Start-Ups

How Cloudera defined big data, and was defined by it

Cloudera quickly became a leader in the big data market after it launched in 2008. Here's how it turned Hadoop into an enterprise data hub.

clouderahero.png
Image: Cloudera

In the 2000s, big data quickly rose to prominence as the currency of Silicon Valley tech companies. Companies were producing data in new ways and Moore's law made storage cheap enough to hold onto that data. Still, there was a problem. Collecting data for data's sake, with no way to process or analyze it, made that data essentially useless.

While the open source project Hadoop was beginning to gain traction, Cloudera launched in 2008 and began to target enterprise customers for specialized deployments of the software. Cloudera quickly rose to prominence as one of the leading Hadoop vendors and continues to grow.

Mike Olson, the chief strategy officer and a co-founder of Cloudera, said that the value wasn't always clear in the early days and the team often had to evangelize Hadoop and big data.

"When we started we were a voice in the wilderness," Olson said. "Nobody had ever heard of the platform. Nobody understood why big data mattered."

Now the Cloudera ecosystem of partners is huge. Olson said the company has more than 1,000 partners that provide tools and services. According to Olson, much of what we are seeing now is a "generational shift" in how companies are thinking about data, and Cloudera is one of the earthquakes that is driving that shift.

The company

Olson spent 25 years working in the database industry, working for companies such as Informix and Oracle. His first encounter with Hadoop was not the ah-ha moment one would expect for a founder.

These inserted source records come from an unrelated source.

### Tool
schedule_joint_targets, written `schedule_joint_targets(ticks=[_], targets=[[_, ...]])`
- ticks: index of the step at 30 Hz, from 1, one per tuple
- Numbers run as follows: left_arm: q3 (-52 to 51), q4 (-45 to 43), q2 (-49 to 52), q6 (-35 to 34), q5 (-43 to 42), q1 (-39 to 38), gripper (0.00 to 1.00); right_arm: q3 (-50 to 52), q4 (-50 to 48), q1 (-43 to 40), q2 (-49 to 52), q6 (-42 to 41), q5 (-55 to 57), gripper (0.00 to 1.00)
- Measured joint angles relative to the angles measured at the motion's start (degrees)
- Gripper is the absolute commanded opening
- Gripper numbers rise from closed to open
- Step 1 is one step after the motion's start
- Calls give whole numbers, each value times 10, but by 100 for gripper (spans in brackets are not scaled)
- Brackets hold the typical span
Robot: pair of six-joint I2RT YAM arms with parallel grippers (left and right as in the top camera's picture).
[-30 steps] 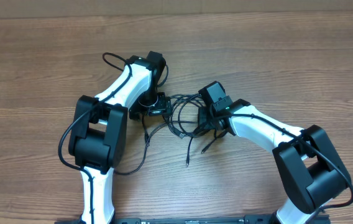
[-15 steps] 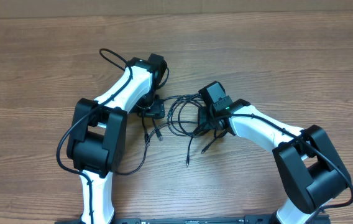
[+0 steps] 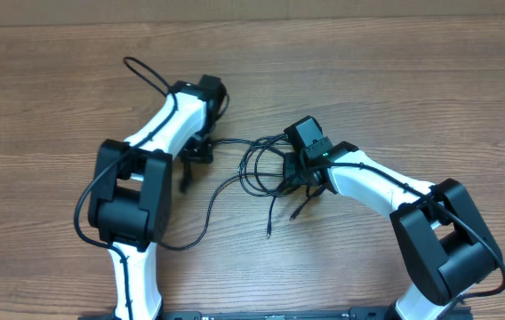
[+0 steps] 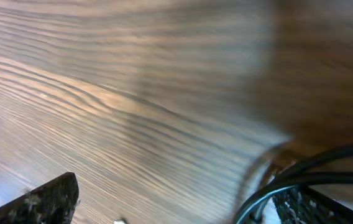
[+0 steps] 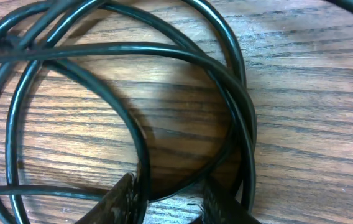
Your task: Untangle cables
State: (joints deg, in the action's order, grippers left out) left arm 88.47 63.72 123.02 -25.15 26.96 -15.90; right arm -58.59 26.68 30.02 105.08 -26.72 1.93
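Note:
The cables (image 3: pixel 257 166) lie as a tangle of thin black loops on the wooden table between my two arms. One strand (image 3: pixel 230 141) runs left from the tangle to my left gripper (image 3: pixel 193 156). In the left wrist view that gripper (image 4: pixel 176 202) stands wide open over blurred wood, with cable strands (image 4: pixel 313 167) beside its right finger (image 4: pixel 316 208). My right gripper (image 3: pixel 299 178) sits on the tangle's right side. Its wrist view shows large cable loops (image 5: pixel 133 53) and the gripper (image 5: pixel 173 198) closed narrow, with strands passing between its fingers.
Two loose cable ends (image 3: pixel 271 227) trail toward the front of the table below the tangle. Thicker black arm wires loop out beside the left arm (image 3: pixel 141 71) and near its base (image 3: pixel 195 238). The table's far edge (image 3: pixel 252 20) runs along the top.
My left gripper has swung left and away from the tangle while opening wide. A strand now stretches out leftward behind it. The right arm has stayed still.

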Motion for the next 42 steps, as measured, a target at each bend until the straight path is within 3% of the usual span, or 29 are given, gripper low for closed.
schedule_joint_targets(ticks=[7,15,25,31,36,42], targets=[[0,-58,-1,9,-4,48,100,0,0,0,0,0,0,32],[0,-158,-4,100,-155,73,100,1,0,0,0,0,0,32],[0,-167,1,149,-257,71,100,1,-3,0,0,4,-2,29],[8,-139,2,197,-288,71,100,5,-25,-3,0,97,-64,50],[34,-102,12,209,-314,64,100,5,-24,-4,0,170,-124,56],[46,-77,18,211,-326,40,100,5,-22,-4,0,202,-149,64]])
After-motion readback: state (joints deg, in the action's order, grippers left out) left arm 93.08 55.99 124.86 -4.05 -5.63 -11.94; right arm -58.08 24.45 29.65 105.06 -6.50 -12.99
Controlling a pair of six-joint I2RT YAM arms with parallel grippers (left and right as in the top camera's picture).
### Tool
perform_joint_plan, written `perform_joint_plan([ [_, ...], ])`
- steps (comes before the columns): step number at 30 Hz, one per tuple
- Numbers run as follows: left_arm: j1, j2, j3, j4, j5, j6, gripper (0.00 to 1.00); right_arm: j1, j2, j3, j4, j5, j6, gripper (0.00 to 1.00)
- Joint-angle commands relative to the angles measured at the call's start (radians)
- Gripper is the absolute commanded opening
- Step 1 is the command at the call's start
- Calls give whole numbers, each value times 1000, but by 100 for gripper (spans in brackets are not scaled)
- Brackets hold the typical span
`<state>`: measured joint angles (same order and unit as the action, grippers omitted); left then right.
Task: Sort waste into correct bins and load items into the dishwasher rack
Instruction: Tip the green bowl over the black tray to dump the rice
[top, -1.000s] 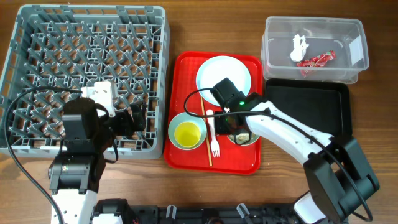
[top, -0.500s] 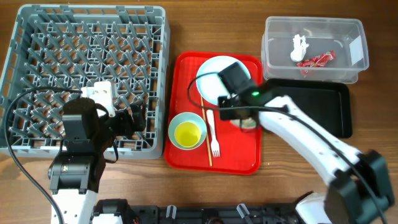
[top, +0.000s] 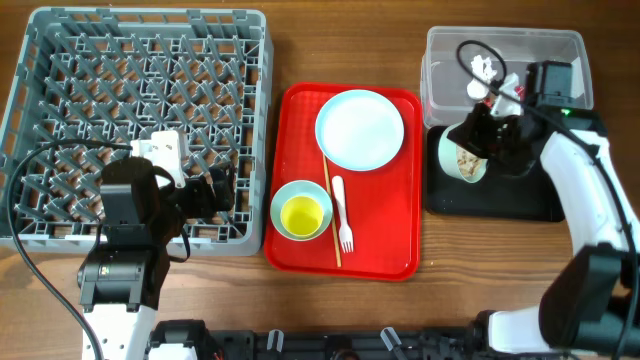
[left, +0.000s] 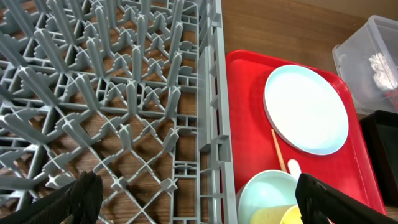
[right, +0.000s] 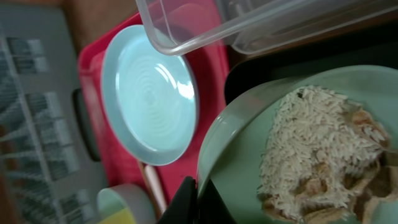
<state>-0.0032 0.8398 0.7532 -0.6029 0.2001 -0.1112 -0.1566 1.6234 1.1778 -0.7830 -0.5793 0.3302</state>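
Note:
My right gripper (top: 487, 132) is shut on the rim of a pale green bowl (top: 460, 157) holding rice scraps (right: 311, 149), tilted on its side over the left part of the black tray (top: 520, 195). The jaws (right: 199, 198) pinch the bowl's rim (right: 214, 149). The clear tub (top: 560, 50) holds the red wrapper (top: 512, 96) and the white scrap (top: 482, 72). On the red tray (top: 395, 250) lie the white plate (top: 360, 129), a second bowl (top: 284, 200) with the yellow cup (top: 302, 215) in it, the fork (top: 341, 213) and the chopstick (top: 331, 215). My left gripper (left: 193, 202) is open over the grey rack (top: 140, 100).
The rack's right wall (left: 214, 93) runs right next to the red tray's left edge (left: 233, 124). Bare wood table (top: 300, 45) lies behind the red tray and between the trays. The black tray sits directly in front of the clear tub.
My right arm has lifted the bowl of rice scraps off the red tray and swung it right, over the black tray, tilting it. The left arm has not moved.

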Motion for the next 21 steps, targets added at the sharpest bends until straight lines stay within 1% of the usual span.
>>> perform_joint_plan([
  [1, 7, 1, 19, 3, 9, -9, 100, -90, 88, -11, 24, -350, -74, 4],
  [3, 7, 1, 19, 3, 9, -9, 100, -138, 129, -11, 22, -484, -97, 4],
  [7, 7, 1, 19, 3, 9, -9, 100, -207, 168, -11, 24, -694, -94, 4],
  [8, 7, 1, 19, 3, 9, -9, 100, -228, 174, -11, 24, -760, -88, 4],
  [10, 7, 1, 19, 3, 9, -9, 100, -272, 187, -11, 24, -835, -31, 4],
  [15, 7, 1, 19, 3, 9, -9, 100, -376, 199, -11, 23, -863, 68, 4],
  [21, 7, 1, 19, 3, 9, -9, 100, -448, 201, -11, 27, -892, 149, 4],
])
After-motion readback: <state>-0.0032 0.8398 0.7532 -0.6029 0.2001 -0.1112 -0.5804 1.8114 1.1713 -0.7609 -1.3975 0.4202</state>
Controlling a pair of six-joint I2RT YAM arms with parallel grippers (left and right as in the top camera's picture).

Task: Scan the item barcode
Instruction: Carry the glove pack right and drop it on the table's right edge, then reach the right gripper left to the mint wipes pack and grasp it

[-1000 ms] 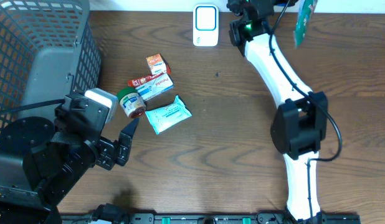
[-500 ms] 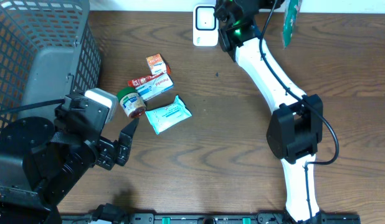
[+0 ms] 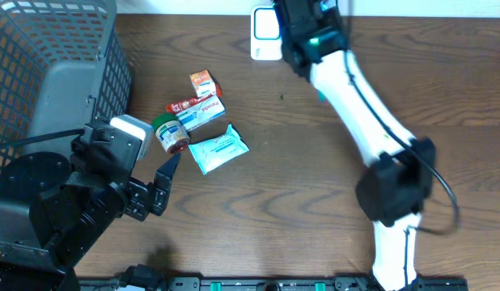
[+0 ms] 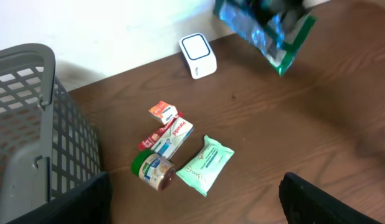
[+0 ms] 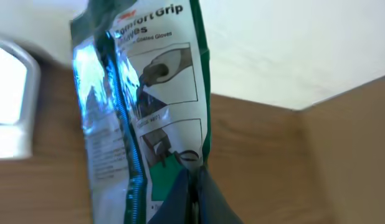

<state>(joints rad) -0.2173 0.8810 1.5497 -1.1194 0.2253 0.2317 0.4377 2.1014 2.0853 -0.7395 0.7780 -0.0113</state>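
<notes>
Underneath everything lies a dark brown table [image 3: 298, 194] with a flowing wood grain, running back to a plain white wall [image 4: 118, 25]. At the left stands a grey basket [image 3: 112, 73] with stiff lattice walls and a smooth floor.

Near the far edge sits the scanner [image 4: 198, 56], a white, rounded plastic block with a pale window. The right gripper [image 5: 194, 183] is closed tight, its dark fingers pinching the lower edge of the glove packet [image 5: 149, 106]. This is a flat, glossy film bag, green-edged with a crinkled blue sheen and printed line drawings. It hangs in the air just right of the scanner, and is blurred in the left wrist view.

The left gripper [image 3: 157, 187] is spread wide and holds nothing.

Mid-table lie a cluster of small cardboard cartons [image 4: 175, 135], a squat round jar [image 4: 154, 170] with a green lid, and a soft, pillow-shaped wipes packet [image 4: 206, 165] in pale green.
</notes>
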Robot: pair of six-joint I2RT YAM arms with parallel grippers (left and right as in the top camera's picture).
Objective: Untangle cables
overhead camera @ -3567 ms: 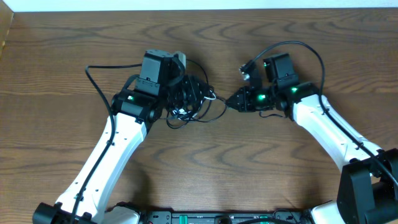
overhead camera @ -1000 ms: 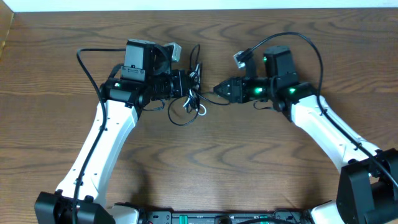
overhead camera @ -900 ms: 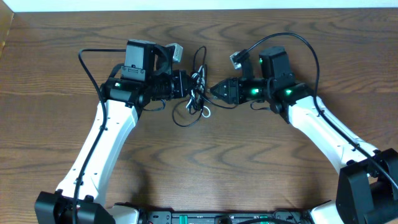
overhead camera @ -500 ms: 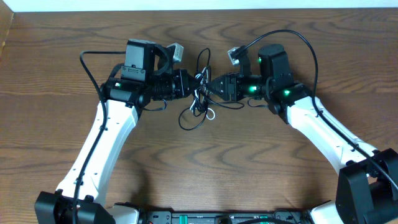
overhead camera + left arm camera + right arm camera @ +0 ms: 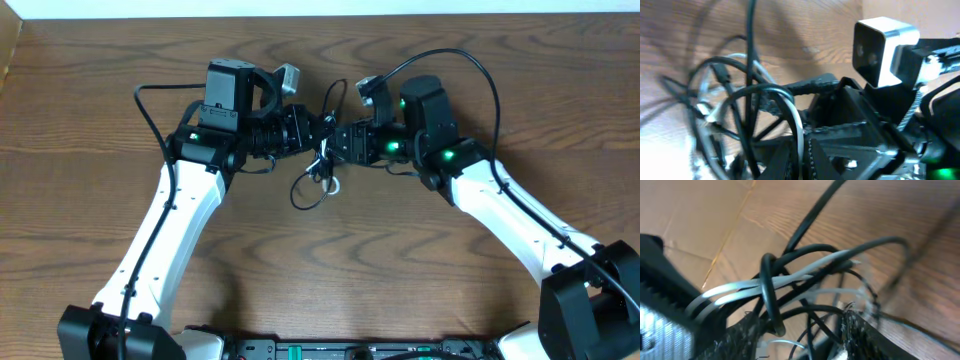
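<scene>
The cables (image 5: 318, 168) are a knotted bunch of thin black cords with a white one, hanging between the two grippers over the wooden table; a black loop (image 5: 305, 195) droops to the table. My left gripper (image 5: 316, 130) is shut on strands of the bunch; in the left wrist view the gripper (image 5: 802, 147) pinches a pale strand (image 5: 799, 125) between its closed fingers. My right gripper (image 5: 337, 141) faces it from the right, nearly touching. In the right wrist view it (image 5: 800, 332) is open, with the cables (image 5: 790, 277) crossing between its spread fingers (image 5: 740, 335).
The right arm's white camera block (image 5: 885, 50) sits close in front of the left gripper. A cardboard edge (image 5: 10, 50) is at the table's far left. Thick black arm cables (image 5: 470, 60) arch over the right wrist.
The left gripper has carried the bunch right and up. The right gripper has moved left until its open jaws reach into the bunch. The two grippers now nearly meet.
</scene>
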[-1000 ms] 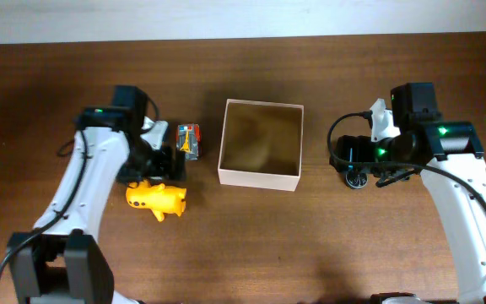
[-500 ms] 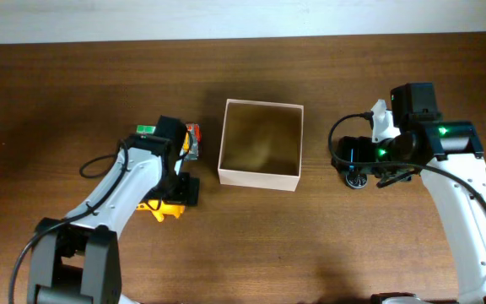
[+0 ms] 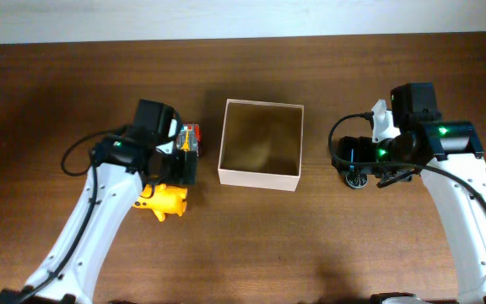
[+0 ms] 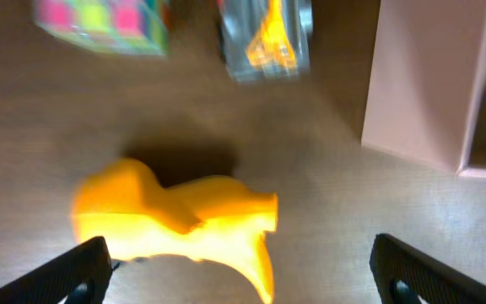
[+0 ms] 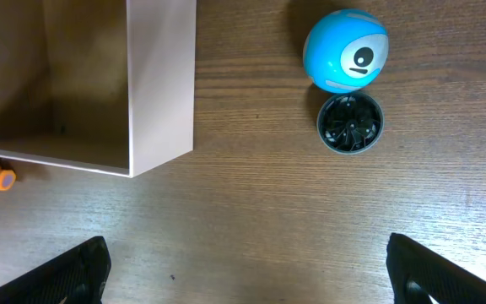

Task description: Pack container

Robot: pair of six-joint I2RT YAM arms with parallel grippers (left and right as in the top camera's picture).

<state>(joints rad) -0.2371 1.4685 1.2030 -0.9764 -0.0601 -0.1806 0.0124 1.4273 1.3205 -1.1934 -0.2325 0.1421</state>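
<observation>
The container (image 3: 257, 179) is seen standing upright near the middle of the wooden surface (image 3: 251, 245), between the two arms, with its open top facing up and its tan interior shown. Its white outer wall is also caught at the right edge of the left wrist view and at the left of the right wrist view.

The left hand (image 3: 178, 162) is held above the surface just left of the container. Its fingers (image 4: 83, 266) are spread wide and nothing is gripped. A yellow toy animal (image 4: 175, 228) is seen lying on the surface below and between them, apart from the container. Farther off, a multicoloured puzzle cube (image 4: 104, 21) and a clear packet (image 4: 264, 38) are placed side by side; the view is blurred, so the orange item inside the packet can only be guessed at.

The right hand (image 5: 247, 270) is held to the right of the container, likewise spread and empty. Beyond it, a blue one-eyed ball (image 5: 345, 49) is found touching or just beside a small dark round cup (image 5: 350, 123), both well apart from the container wall.
</observation>
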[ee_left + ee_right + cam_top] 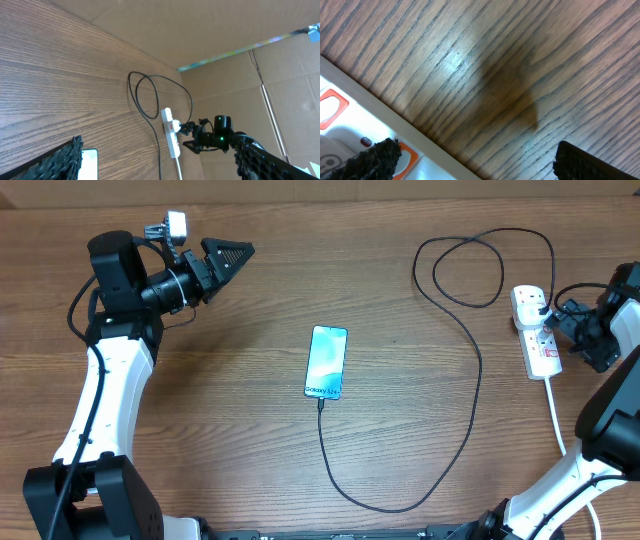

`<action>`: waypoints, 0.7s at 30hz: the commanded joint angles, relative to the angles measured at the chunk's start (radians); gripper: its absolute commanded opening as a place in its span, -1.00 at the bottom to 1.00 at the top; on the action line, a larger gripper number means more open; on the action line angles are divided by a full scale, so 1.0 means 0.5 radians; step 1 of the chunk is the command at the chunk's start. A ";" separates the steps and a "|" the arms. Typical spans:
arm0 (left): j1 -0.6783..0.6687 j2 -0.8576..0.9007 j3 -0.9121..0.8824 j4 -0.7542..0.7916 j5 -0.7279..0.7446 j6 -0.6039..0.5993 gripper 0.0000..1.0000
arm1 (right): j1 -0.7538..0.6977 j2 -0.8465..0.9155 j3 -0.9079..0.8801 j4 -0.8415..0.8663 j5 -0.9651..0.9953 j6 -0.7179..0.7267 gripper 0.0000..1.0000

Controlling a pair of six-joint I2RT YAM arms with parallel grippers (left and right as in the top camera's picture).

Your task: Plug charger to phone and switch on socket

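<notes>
The phone (327,362) lies face up mid-table, its "Galaxy S24" end toward the front. The charger cable (470,395) runs from the phone's near end, curves round the front and loops at the back right. Its black plug (541,308) sits in the white socket (535,345). My right gripper (560,322) is open, with one finger over the socket's orange-red switch (407,154) and the other over bare table. In the right wrist view (485,167) nothing is between its fingers. My left gripper (228,255) is open and empty, raised at the back left. The left wrist view shows the phone's corner (90,162), the socket (171,132) and the cable loop (150,95).
A thick white cord (556,415) runs from the socket toward the front right. Cardboard walls (225,30) stand behind the table's far edge. Bare wood tabletop (220,400) lies between the left arm and the phone.
</notes>
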 commanded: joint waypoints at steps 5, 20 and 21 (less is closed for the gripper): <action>0.001 -0.056 0.022 0.008 0.001 0.046 1.00 | 0.023 0.045 -0.019 -0.130 -0.121 -0.040 1.00; 0.001 -0.056 0.022 0.008 0.001 0.046 0.99 | 0.023 0.047 -0.022 -0.185 -0.203 -0.048 1.00; 0.001 -0.056 0.022 0.008 0.001 0.046 1.00 | 0.023 0.047 -0.022 -0.187 -0.203 -0.049 1.00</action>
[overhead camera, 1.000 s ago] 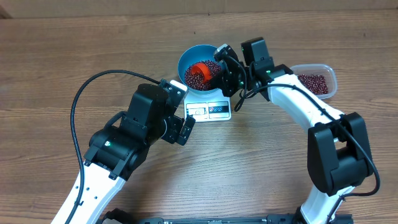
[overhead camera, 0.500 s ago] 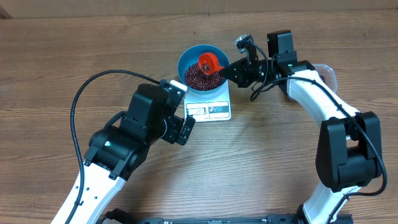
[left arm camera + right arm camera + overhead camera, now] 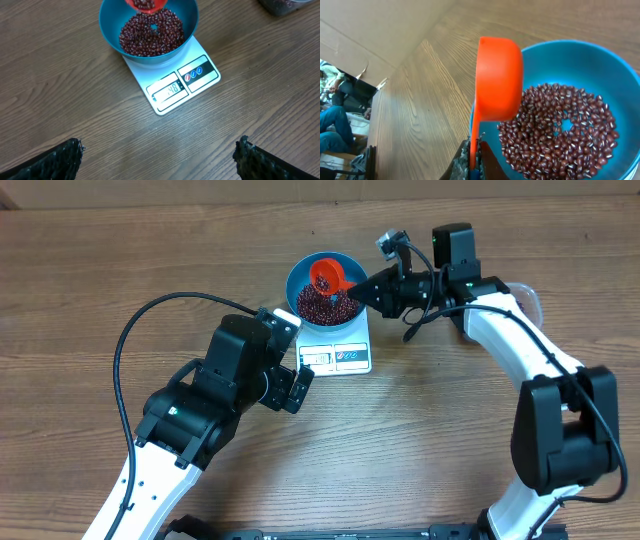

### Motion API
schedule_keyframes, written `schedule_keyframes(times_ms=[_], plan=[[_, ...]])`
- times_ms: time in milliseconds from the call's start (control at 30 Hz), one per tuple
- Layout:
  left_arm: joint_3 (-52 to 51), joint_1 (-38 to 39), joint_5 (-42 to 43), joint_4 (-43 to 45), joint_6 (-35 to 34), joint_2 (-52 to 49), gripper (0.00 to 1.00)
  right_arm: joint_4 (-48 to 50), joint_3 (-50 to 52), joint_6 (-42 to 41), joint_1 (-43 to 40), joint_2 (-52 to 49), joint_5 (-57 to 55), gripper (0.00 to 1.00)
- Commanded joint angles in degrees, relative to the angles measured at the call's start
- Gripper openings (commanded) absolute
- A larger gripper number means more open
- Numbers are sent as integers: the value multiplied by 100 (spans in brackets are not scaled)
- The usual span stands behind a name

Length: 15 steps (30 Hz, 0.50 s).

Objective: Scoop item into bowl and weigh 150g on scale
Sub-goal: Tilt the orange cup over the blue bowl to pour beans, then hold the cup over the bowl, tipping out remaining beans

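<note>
The blue bowl stands on the white scale and holds a layer of dark red-brown beans. My right gripper is shut on the handle of an orange scoop, which hangs tilted over the bowl's far side. From the right wrist I see the scoop's back above the beans, with the handle pinched between my jaws. My left gripper stands open and empty just left of the scale. Its fingers frame the scale's lit display.
A clear plastic tub with more beans sits right of the scale, mostly hidden behind my right arm. Its corner also shows in the left wrist view. The left arm's black cable loops over the wooden table.
My right arm has swung back to the right. The scoop has risen out of the beans to the bowl's far side. The left arm has not moved.
</note>
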<state>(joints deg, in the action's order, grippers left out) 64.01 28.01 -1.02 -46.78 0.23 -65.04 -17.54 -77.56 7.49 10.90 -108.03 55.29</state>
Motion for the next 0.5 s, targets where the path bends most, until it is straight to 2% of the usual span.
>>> schedule_keyframes(times_ms=[0, 467], plan=[[76, -35, 85, 7, 90, 55, 100, 55, -20, -20, -15, 382, -83, 4], [76, -35, 85, 7, 87, 52, 99, 59, -20, 4, -15, 385, -645, 4]])
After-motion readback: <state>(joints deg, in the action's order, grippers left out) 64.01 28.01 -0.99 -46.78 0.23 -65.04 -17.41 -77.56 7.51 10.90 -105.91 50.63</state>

"In the early 2000s Google invented this technology that became open source Hadoop, for processing basically all the information on the internet," Olson said. "It was an audacious ambition for Google to have at the time. All us database guys knew that it was physically impossible to build that kind of thing. Google didn't realize that and went ahead and did it."

What Olson is referring to are two seminal technologies that Google was working on at the time. In 2003, Google release a paper on their Google File System (GFS) and, in 2004, Google released a paper on MapReduce. GFS is a distributed file system and the paper described MapReduce as: "a programming model and associated implementation for processing and generating large data sets."

Then, Doug Cutting and Mike Cafarella created Hadoop, named after Cutting's son's toy elephant, and based on the research released by Google. Hadoop was quickly adopted by companies such as Facebook, Yahoo, and Amazon for data analysis on a large scale.

This peaked Olson's interest in big data, so he began working on a company that would make use of the Hadoop platform. Christophe Bisciglia of Google, Amr Awadallah of Yahoo, and Jeff Hammerbacher of Facebook were individually working on similar projects until all four of the founders met and decided to join forces.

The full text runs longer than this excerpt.